Please restate the data word for word, leaving out no line.
BEGIN
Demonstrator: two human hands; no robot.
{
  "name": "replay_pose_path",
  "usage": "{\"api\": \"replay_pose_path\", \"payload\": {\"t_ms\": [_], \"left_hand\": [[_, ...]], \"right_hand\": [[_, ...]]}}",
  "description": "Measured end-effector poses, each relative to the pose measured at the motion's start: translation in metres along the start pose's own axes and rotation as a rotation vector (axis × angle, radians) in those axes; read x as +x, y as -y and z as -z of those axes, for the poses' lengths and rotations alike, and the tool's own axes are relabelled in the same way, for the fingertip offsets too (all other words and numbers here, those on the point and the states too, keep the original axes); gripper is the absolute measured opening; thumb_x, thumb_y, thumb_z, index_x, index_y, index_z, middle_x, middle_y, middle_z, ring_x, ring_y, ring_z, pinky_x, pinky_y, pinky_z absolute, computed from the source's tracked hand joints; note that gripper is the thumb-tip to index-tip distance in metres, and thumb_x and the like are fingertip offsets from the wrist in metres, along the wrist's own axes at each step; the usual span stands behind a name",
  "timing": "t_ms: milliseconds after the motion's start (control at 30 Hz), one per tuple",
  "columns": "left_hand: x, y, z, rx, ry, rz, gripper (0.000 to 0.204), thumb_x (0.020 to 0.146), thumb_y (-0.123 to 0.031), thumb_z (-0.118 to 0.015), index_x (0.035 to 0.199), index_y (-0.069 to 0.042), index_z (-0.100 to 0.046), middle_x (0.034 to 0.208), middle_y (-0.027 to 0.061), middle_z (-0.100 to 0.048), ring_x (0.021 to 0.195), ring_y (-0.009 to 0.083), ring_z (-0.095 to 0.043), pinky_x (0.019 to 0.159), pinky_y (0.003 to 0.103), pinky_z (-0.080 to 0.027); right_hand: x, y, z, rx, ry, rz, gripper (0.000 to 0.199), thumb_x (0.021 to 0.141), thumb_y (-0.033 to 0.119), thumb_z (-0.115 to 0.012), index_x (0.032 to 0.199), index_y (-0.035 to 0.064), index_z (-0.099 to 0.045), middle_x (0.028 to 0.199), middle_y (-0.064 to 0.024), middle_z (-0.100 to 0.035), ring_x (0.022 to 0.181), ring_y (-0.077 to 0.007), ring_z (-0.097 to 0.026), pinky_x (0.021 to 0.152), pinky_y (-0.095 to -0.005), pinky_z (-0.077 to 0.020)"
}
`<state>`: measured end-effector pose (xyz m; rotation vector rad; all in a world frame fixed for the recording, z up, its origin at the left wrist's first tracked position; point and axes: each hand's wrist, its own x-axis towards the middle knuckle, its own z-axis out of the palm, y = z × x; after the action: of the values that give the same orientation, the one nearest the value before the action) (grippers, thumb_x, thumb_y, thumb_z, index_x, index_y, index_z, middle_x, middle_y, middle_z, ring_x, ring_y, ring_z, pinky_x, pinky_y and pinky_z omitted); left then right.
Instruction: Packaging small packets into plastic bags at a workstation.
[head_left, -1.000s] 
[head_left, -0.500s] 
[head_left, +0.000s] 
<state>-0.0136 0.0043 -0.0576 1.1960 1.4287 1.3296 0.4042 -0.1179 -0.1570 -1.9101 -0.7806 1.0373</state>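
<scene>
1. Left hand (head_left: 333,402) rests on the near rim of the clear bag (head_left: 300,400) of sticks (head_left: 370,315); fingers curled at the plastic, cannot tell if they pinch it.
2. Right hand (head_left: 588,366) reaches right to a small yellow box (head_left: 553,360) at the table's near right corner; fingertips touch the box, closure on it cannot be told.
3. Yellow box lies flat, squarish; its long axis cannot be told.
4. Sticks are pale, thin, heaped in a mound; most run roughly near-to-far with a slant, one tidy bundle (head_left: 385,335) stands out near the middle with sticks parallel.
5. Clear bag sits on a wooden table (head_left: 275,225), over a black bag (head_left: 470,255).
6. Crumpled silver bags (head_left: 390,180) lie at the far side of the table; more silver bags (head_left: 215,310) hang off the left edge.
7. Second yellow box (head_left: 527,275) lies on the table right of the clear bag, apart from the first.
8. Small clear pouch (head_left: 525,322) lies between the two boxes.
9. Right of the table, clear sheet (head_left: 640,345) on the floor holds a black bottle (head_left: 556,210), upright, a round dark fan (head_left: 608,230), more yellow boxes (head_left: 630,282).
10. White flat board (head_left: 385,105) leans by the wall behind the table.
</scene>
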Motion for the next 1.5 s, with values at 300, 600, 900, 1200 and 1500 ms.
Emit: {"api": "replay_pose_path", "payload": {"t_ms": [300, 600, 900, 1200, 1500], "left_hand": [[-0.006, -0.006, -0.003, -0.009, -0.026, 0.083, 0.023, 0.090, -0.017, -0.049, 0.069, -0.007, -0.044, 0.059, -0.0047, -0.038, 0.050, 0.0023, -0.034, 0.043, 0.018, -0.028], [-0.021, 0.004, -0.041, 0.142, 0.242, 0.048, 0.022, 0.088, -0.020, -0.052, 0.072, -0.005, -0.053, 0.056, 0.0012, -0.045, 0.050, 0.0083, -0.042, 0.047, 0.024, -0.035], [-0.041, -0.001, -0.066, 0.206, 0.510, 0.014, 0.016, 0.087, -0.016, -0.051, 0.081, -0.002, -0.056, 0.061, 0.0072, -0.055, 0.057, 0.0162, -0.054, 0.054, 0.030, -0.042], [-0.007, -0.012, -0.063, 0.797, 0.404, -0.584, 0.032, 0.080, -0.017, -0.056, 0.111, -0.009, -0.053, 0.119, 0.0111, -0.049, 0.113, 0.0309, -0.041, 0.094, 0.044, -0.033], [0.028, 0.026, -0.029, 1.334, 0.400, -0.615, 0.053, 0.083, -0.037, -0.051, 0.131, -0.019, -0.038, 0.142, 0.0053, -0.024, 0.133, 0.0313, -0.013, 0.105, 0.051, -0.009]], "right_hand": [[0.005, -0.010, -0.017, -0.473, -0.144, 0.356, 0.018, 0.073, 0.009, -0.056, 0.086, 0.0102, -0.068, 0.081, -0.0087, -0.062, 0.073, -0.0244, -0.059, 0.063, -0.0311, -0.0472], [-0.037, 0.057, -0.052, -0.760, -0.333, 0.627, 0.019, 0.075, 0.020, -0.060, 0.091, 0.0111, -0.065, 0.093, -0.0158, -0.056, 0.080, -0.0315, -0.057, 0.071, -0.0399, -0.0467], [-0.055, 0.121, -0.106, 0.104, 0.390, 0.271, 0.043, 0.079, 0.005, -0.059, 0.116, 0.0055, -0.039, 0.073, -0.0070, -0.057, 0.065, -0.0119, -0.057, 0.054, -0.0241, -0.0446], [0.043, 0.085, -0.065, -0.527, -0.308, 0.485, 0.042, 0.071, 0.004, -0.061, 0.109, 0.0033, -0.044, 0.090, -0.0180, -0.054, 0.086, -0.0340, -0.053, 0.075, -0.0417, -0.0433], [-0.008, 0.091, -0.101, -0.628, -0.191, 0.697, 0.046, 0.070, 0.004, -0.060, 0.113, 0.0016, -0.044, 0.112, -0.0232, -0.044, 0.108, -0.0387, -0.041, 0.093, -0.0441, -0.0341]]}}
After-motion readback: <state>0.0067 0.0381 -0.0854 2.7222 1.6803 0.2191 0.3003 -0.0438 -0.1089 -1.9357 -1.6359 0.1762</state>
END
Your solution:
Demonstrator: two human hands; no robot.
{
  "name": "replay_pose_path",
  "usage": "{\"api\": \"replay_pose_path\", \"payload\": {\"t_ms\": [_], \"left_hand\": [[_, ...]], \"right_hand\": [[_, ...]]}}",
  "description": "Measured end-effector poses, each relative to the pose measured at the motion's start: translation in metres along the start pose's own axes and rotation as a rotation vector (axis × angle, radians) in those axes; read x as +x, y as -y and z as -z of those axes, for the poses' lengths and rotations alike, and the tool's own axes are relabelled in the same way, for the fingertip offsets too (all other words and numbers here, those on the point and the states too, keep the original axes); gripper is the absolute measured opening; thumb_x, thumb_y, thumb_z, index_x, index_y, index_z, middle_x, middle_y, middle_z, ring_x, ring_y, ring_z, pinky_x, pinky_y, pinky_z absolute, computed from the source's tracked hand joints; note that gripper is the thumb-tip to index-tip distance in metres, and thumb_x and the like are fingertip offsets from the wrist in metres, along the wrist's own axes at each step; the usual span stands behind a name",
  "timing": "t_ms: milliseconds after the motion's start (control at 30 Hz), one per tuple",
  "columns": "left_hand: x, y, z, rx, ry, rz, gripper (0.000 to 0.204), thumb_x (0.020 to 0.146), thumb_y (-0.123 to 0.031), thumb_z (-0.118 to 0.015), index_x (0.035 to 0.199), index_y (-0.069 to 0.042), index_z (-0.100 to 0.046), middle_x (0.034 to 0.208), middle_y (-0.027 to 0.061), middle_z (-0.100 to 0.048), ring_x (0.021 to 0.195), ring_y (-0.009 to 0.083), ring_z (-0.095 to 0.043), pinky_x (0.019 to 0.159), pinky_y (0.003 to 0.103), pinky_z (-0.080 to 0.027); right_hand: x, y, z, rx, ry, rz, gripper (0.000 to 0.199), thumb_x (0.021 to 0.141), thumb_y (-0.033 to 0.119), thumb_z (-0.115 to 0.012), index_x (0.032 to 0.199), index_y (-0.035 to 0.064), index_z (-0.099 to 0.045), middle_x (0.028 to 0.199), middle_y (-0.064 to 0.024), middle_z (-0.100 to 0.035), ring_x (0.022 to 0.181), ring_y (-0.077 to 0.007), ring_z (-0.097 to 0.026), pinky_x (0.021 to 0.152), pinky_y (-0.095 to -0.005), pinky_z (-0.077 to 0.020)"
}
`<state>`: measured end-effector pose (xyz m; rotation vector rad; all in a world frame fixed for the recording, z up, its origin at the left wrist's first tracked position; point and axes: each hand's wrist, its own x-axis towards the middle knuckle, its own z-axis out of the palm, y = z × x; after the action: of the values that give the same orientation, the one nearest the value before the action) (grippers, thumb_x, thumb_y, thumb_z, index_x, index_y, index_z, middle_x, middle_y, middle_z, ring_x, ring_y, ring_z, pinky_x, pinky_y and pinky_z omitted); left then right.
Instruction: Packaging small packets into plastic bags at a workstation.
[head_left, -1.000s] 
[head_left, -0.500s] 
[head_left, +0.000s] 
<state>-0.0136 0.0043 -0.0576 1.1960 1.4287 1.3296 0.4042 -0.1179 -0.1570 -1.9101 -0.7806 1.0373</state>
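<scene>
1. Left hand (head_left: 333,402) rests on the near rim of the clear bag (head_left: 300,400) of sticks (head_left: 370,315); fingers curled at the plastic, cannot tell if they pinch it.
2. Right hand (head_left: 588,366) reaches right to a small yellow box (head_left: 553,360) at the table's near right corner; fingertips touch the box, closure on it cannot be told.
3. Yellow box lies flat, squarish; its long axis cannot be told.
4. Sticks are pale, thin, heaped in a mound; most run roughly near-to-far with a slant, one tidy bundle (head_left: 385,335) stands out near the middle with sticks parallel.
5. Clear bag sits on a wooden table (head_left: 275,225), over a black bag (head_left: 470,255).
6. Crumpled silver bags (head_left: 390,180) lie at the far side of the table; more silver bags (head_left: 215,310) hang off the left edge.
7. Second yellow box (head_left: 527,275) lies on the table right of the clear bag, apart from the first.
8. Small clear pouch (head_left: 525,322) lies between the two boxes.
9. Right of the table, clear sheet (head_left: 640,345) on the floor holds a black bottle (head_left: 556,210), upright, a round dark fan (head_left: 608,230), more yellow boxes (head_left: 630,282).
10. White flat board (head_left: 385,105) leans by the wall behind the table.
</scene>
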Motion for the next 1.5 s, with values at 300, 600, 900, 1200 and 1500 ms.
Emit: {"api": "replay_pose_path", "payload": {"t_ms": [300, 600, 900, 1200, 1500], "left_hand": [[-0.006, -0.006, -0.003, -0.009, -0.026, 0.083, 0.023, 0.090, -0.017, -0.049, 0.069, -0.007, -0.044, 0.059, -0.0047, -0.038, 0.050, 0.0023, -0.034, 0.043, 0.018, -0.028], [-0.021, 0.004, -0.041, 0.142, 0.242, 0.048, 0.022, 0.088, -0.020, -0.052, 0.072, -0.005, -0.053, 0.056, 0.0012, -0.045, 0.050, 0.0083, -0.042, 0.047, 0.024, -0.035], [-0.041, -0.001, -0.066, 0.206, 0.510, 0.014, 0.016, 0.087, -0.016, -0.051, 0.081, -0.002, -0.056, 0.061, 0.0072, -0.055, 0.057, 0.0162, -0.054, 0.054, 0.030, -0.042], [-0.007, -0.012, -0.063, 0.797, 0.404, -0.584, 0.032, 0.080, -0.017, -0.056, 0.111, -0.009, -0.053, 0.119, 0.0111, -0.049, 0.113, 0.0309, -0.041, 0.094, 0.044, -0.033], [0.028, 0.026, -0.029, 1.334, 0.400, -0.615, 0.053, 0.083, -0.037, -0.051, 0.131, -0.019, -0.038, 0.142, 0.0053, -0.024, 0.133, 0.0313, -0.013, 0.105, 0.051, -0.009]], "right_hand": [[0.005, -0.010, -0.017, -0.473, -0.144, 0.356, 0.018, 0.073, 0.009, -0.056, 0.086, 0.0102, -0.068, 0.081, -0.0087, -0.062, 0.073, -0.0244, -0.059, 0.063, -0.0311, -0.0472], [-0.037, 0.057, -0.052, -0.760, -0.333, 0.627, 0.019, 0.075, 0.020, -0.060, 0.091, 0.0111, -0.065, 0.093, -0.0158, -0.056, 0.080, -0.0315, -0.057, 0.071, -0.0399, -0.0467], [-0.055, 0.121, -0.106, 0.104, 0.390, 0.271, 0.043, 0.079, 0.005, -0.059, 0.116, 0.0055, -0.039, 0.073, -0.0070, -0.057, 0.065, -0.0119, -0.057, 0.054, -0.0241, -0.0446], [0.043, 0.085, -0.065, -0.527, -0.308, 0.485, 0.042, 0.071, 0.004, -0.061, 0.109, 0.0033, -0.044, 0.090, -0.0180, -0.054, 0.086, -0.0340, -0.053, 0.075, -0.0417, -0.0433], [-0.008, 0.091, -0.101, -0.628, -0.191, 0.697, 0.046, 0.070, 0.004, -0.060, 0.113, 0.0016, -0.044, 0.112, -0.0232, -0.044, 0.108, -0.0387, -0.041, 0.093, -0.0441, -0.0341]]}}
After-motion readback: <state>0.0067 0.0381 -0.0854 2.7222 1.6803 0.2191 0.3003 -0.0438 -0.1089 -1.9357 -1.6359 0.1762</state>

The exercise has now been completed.